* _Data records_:
----

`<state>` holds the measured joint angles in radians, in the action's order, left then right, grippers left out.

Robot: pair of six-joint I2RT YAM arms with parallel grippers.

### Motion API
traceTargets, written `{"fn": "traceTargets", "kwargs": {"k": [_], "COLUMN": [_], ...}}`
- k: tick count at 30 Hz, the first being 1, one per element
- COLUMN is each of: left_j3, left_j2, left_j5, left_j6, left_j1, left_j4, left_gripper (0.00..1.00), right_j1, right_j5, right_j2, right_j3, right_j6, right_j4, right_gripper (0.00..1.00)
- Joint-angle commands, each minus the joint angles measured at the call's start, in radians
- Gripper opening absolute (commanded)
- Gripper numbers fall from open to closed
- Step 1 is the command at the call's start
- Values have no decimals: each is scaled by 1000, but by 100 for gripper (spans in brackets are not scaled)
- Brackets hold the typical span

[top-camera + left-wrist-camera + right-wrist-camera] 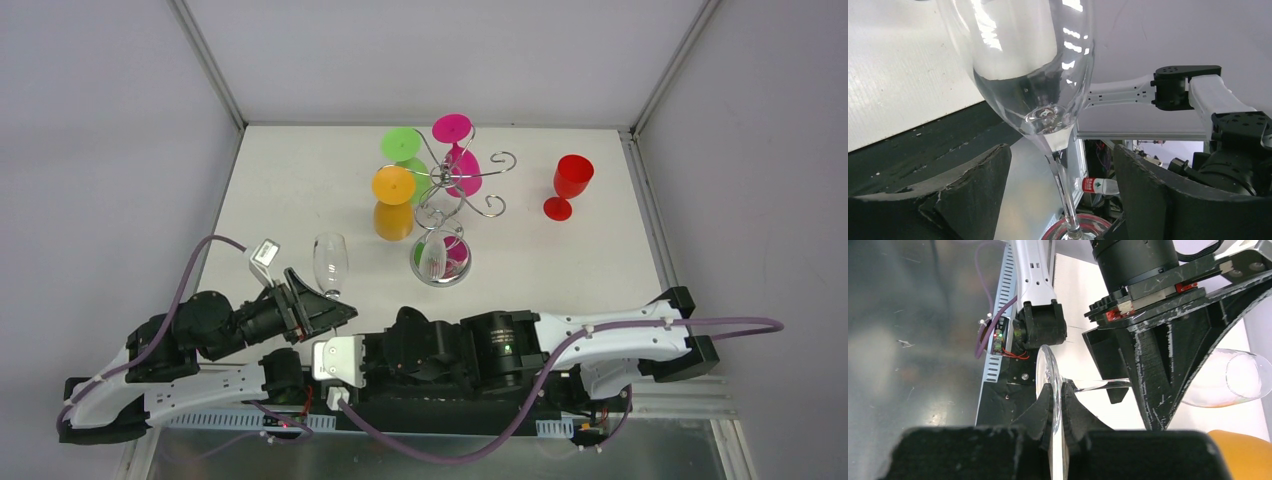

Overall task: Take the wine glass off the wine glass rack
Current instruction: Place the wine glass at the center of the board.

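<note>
Handover step, I judged: right gripper (pixel 1057 390) pinched the glass (pixel 1033 65) by its foot, left gripper (pixel 1062 150) gaped round the stem and needed closing.

Bright, even light from overhead fills the white tabletop (pixel 300 200), and shadows there are short and soft. The shiny chrome wire rack (pixel 443 178) glints. In the left wrist view, white glare streaks cross the clear wine glass (pixel 1033 60), which bends what lies behind it. In the right wrist view, the near black fingers (pixel 1044 407) look soft and dark.
</note>
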<state>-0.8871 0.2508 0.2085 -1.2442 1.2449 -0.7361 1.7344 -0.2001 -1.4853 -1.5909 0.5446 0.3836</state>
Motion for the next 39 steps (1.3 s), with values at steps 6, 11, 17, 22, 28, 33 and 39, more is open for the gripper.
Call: {"fn": "traceTargets", "kwargs": {"k": [6, 11, 17, 22, 28, 33, 39], "left_j3": [2, -1, 3, 8, 11, 4, -7], "left_j2": [23, 23, 22, 22, 25, 57, 76], "left_j5": [-16, -10, -5, -4, -8, -34, -61], "left_j6": [20, 27, 34, 36, 48, 79, 124], "left_j1": [11, 10, 11, 10, 11, 11, 10], "left_j4": [52, 51, 50, 50, 50, 52, 52], "left_gripper": [46, 35, 25, 16, 0, 0, 0], "right_j1": [16, 16, 17, 17, 17, 19, 20], "right_j5": [-140, -184, -194, -184, -147, -139, -155], "right_j2": [12, 13, 23, 34, 53, 59, 94], "right_j3": [-2, 12, 30, 48, 66, 71, 75], "right_j6": [80, 86, 75, 58, 35, 11, -56], "right_j4": [-147, -151, -150, -150, -145, -137, -108], "right_gripper": [0, 0, 0, 0, 0, 0, 36]}}
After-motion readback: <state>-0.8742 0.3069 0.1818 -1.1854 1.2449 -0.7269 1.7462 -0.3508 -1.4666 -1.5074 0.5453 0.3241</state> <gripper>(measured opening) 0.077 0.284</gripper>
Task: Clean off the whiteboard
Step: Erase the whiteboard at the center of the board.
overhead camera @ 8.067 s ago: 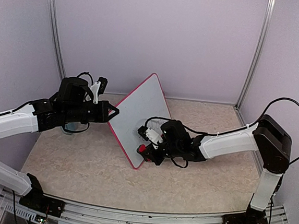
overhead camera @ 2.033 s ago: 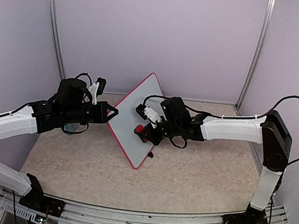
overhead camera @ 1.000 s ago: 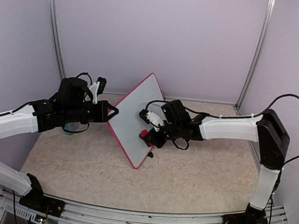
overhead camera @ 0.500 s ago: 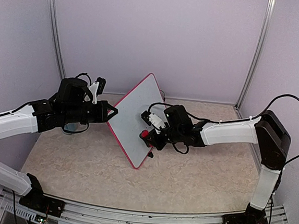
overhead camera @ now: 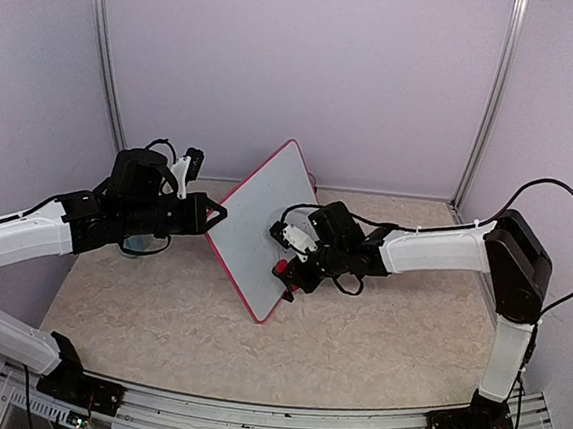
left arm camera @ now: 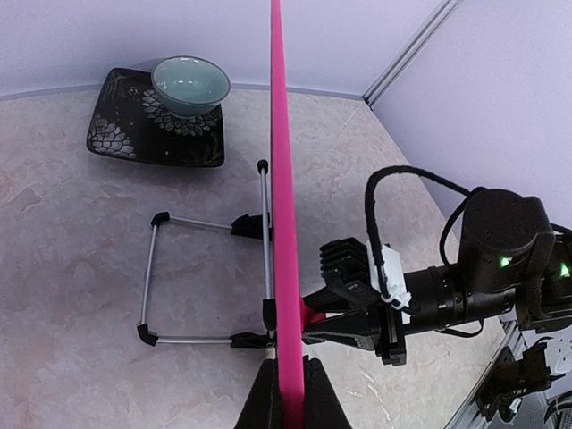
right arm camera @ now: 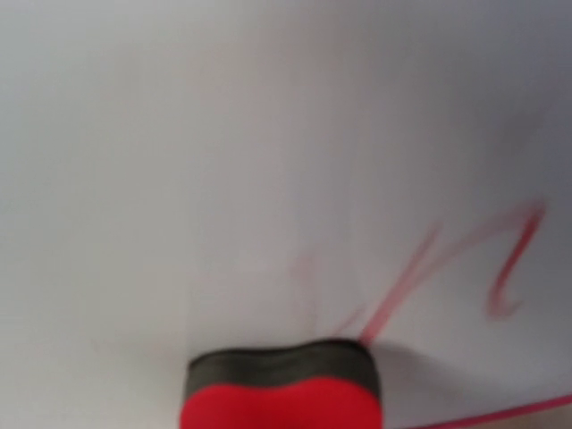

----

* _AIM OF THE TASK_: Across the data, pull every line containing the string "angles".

* _TASK RESPONSE_:
`<state>` holds the measured joint angles in radians, in the action's order, left then right, grippers left out.
- Joint-angle commands, each minus the joint angles measured at the call's start, in radians

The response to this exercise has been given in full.